SoK: Bootloader Security Is Worse Than You Think

Bootloaders sit at the most privileged layer of any system. They run before the OS, before virtual memory is initialized, before most exploit mitigations exist as a concept. A compromise here doesn’t just give you ring 0. It gives you something that survives OS reinstalls, disk replacements, and most incident response playbooks. That’s a bootkit, and they’re not theoretical.¹

In 2024 alone there were 204 bootloader CVEs. Some led to remote code execution in privileged environments. What this SoK from Purdue reveals is that the field’s ability to detect and prevent these vulnerabilities is much weaker than the threat model warrants: 25 analysis tools evaluated, 3 that could actually run, 1 attack surface out of 6 where anything was detected.
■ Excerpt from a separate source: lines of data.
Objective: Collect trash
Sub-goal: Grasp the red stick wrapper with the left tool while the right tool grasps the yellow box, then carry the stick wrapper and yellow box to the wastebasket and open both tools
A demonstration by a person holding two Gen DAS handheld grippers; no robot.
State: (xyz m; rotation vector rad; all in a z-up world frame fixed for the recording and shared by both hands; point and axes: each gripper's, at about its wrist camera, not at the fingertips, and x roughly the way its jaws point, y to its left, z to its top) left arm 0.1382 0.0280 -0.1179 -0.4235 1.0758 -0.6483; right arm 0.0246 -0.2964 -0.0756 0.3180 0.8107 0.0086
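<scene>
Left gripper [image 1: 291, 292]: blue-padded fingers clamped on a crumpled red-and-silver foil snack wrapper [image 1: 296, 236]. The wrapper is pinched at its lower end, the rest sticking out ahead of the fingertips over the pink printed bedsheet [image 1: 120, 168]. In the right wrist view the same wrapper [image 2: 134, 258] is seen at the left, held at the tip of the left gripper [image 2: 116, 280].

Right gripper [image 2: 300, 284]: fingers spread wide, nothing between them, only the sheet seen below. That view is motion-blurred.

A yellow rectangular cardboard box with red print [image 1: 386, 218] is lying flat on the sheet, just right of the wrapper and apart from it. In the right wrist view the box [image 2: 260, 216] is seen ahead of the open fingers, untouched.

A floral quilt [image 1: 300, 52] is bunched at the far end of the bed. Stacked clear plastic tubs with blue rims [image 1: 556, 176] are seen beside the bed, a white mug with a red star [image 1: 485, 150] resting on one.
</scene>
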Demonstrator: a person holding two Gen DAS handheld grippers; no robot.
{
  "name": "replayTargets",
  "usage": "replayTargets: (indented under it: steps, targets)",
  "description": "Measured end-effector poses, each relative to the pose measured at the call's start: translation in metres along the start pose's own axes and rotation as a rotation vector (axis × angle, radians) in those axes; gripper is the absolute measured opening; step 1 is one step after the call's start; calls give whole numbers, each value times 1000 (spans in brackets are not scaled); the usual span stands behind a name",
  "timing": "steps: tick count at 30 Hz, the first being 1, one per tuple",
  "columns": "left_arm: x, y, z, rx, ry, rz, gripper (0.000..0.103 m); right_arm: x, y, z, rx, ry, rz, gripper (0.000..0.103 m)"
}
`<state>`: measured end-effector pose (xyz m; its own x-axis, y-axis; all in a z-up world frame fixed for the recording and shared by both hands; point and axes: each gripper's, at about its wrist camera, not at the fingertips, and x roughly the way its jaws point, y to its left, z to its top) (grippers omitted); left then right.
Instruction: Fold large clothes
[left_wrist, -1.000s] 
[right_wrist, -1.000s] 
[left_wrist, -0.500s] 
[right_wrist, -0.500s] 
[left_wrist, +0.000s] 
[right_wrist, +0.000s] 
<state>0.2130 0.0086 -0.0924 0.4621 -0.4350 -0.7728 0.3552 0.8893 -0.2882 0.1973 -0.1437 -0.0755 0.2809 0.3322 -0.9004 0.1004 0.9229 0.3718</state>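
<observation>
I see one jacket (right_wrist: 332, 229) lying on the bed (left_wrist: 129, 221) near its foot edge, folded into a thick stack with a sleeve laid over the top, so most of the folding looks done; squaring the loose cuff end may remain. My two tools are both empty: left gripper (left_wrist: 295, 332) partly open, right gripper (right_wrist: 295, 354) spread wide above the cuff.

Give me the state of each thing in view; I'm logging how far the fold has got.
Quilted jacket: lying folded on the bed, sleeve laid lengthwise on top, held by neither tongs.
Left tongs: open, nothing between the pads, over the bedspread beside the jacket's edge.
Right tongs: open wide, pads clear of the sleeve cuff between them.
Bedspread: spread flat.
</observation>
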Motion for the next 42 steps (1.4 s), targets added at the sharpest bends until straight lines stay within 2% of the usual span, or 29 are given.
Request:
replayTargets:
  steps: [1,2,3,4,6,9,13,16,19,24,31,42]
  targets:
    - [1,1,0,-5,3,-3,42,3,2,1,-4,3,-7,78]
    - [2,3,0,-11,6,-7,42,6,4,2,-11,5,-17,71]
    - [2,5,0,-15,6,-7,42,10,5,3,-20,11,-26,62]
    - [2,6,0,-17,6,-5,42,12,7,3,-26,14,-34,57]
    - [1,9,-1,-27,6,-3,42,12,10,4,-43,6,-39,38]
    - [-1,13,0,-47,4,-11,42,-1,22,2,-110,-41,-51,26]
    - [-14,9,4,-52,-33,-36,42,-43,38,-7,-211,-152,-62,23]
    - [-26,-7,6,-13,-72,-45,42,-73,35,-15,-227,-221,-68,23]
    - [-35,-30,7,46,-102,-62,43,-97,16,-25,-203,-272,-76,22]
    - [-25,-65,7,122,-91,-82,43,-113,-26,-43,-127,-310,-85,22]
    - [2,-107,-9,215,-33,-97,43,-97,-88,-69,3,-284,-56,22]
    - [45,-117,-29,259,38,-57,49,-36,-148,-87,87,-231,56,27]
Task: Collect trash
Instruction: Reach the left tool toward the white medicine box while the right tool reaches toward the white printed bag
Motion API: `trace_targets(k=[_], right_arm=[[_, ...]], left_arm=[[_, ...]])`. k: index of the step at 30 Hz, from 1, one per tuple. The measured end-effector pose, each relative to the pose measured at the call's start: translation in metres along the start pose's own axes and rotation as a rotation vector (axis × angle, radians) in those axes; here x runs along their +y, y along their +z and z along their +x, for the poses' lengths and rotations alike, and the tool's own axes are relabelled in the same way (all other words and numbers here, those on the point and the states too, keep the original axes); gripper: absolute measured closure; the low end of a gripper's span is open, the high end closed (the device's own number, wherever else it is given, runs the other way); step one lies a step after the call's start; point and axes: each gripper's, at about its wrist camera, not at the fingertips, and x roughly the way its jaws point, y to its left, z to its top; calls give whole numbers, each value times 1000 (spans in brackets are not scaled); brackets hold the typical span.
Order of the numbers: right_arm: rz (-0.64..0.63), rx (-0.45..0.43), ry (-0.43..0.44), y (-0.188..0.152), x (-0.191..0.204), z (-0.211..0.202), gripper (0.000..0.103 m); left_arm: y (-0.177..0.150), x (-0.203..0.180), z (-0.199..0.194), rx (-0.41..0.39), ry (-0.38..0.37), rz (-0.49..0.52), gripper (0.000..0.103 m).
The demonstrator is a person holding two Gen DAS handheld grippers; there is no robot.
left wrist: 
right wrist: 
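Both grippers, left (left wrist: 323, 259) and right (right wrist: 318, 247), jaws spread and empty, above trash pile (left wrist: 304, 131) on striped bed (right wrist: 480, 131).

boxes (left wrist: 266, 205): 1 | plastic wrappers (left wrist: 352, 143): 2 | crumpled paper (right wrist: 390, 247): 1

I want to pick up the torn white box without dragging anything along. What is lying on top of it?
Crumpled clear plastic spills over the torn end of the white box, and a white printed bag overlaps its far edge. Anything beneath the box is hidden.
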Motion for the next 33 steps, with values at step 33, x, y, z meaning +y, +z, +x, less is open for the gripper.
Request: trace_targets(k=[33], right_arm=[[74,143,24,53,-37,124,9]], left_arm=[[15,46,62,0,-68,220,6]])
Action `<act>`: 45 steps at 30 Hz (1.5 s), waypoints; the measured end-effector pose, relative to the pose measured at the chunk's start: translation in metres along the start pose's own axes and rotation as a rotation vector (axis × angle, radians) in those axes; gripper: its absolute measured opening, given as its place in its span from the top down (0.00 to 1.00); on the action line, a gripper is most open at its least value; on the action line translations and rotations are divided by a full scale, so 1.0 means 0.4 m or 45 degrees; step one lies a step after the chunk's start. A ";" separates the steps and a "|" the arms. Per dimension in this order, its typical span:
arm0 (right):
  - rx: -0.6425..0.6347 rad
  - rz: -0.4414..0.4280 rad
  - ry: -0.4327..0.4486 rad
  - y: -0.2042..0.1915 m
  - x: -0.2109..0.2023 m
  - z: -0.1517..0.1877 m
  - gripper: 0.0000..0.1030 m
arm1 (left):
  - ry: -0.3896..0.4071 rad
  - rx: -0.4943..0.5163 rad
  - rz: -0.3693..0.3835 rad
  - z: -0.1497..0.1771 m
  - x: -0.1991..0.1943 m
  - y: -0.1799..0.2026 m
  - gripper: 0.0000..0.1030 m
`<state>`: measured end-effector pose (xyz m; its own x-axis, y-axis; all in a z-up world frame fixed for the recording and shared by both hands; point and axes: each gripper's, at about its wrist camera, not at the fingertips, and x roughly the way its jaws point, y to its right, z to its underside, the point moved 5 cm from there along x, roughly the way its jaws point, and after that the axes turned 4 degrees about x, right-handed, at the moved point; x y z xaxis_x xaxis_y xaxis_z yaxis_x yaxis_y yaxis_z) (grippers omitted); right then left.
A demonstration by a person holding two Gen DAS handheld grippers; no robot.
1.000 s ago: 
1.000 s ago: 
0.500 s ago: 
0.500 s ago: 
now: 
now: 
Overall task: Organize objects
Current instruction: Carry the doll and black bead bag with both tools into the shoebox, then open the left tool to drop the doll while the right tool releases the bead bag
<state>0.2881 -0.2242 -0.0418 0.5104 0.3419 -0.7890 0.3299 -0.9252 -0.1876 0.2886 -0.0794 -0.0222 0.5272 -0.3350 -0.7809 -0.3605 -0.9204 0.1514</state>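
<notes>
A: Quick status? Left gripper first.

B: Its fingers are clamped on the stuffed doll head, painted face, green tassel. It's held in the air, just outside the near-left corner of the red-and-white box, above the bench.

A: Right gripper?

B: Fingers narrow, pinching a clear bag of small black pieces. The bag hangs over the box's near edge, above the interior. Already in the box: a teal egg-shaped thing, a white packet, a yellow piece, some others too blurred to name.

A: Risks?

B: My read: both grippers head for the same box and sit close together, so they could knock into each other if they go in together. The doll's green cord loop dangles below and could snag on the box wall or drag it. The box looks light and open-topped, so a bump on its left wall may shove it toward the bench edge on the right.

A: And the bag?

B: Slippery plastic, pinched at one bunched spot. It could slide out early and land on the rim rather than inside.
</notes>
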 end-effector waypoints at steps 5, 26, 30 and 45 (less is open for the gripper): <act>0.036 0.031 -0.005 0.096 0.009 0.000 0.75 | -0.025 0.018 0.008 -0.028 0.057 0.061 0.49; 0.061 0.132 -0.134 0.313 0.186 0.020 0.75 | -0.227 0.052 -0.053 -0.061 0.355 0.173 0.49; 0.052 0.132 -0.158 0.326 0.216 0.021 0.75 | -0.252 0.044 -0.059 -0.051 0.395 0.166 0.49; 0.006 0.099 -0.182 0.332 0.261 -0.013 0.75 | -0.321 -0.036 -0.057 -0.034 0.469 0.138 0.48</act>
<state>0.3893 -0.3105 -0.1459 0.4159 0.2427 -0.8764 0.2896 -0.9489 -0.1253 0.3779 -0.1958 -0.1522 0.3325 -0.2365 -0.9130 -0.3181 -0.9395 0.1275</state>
The tools that exist are specialized to surfaces that aren’t where the interesting attacks live.

Three Types, Eight Stages

The paper classifies 43 bootloaders into three types based on starting point and target software. Every downstream finding about attack surfaces, tool coverage, and mitigation applicability maps back to this taxonomy.

Diagram 1 — Bootloader taxonomy — firmware (Type 1) either splits to a second-stage OS bootloader (Type 2) or boots a monolithic image directly (Type 3).

The paper deep-dives on 7 bootloaders selected for distinct design characteristics and CVE density. Their CI/CD integration tells you a lot about what automated security analysis looks like in practice:

Bootloader	Type	Key Architectures	CI/CD Security Tools	Attack Surfaces
coreboot	1	RISC-V, x86, ARM, PPC	CodeQL, Cppcheck, OSS-Fuzz, OpenSSF	has1, has2, sas1–4
EDK-II (UEFI)	1	x86, ARM, RISC-V, MIPS, LoongArch	CodeQL, Coverity, OSS-Fuzz	has1, has2, sas1–4
SeaBIOS	1	x86	none	has1, has2, sas1–4
GRUB2	2	x86, ARM, PPC, MIPS, SPARC, RISC-V	OSS-Fuzz	has1, has2, sas1, sas2, sas4
Windows Boot Manager	2	x86, ARM	(closed source)	has1, has2, sas1, sas2, sas4
MCUboot	3	32-bit MCU	CodeQL, Cppcheck, libFuzzer, OpenSSF	has1, sas2, sas3
Das U-Boot	3	ARM, x86, ARC, MIPS, PPC, RISC-V, Xtensa	CodeQL, Cppcheck, OSS-Fuzz, OpenSSF	has1, sas1, sas2, sas3, sas4

Type 1 bootloaders expose all 6 attack surfaces. Type 2 exposes 5 (no post-boot SMI handlers). Type 3 shows the most variability, with several surfaces only partially applicable depending on board configuration.

The 8-stage boot process cuts across these types differently. Stages 5–8 (OS handoff and beyond) are absent in type 1 since it remains OS-agnostic. Stage 4 (bootloader handoff) is absent in type 3 since there’s no staged boot. Stage 3 implementations also diverge significantly: coreboot uses multiple sub-components (bootblock, verstage, romstage, ramstage), while EDK-II wraps it in a single DXE phase.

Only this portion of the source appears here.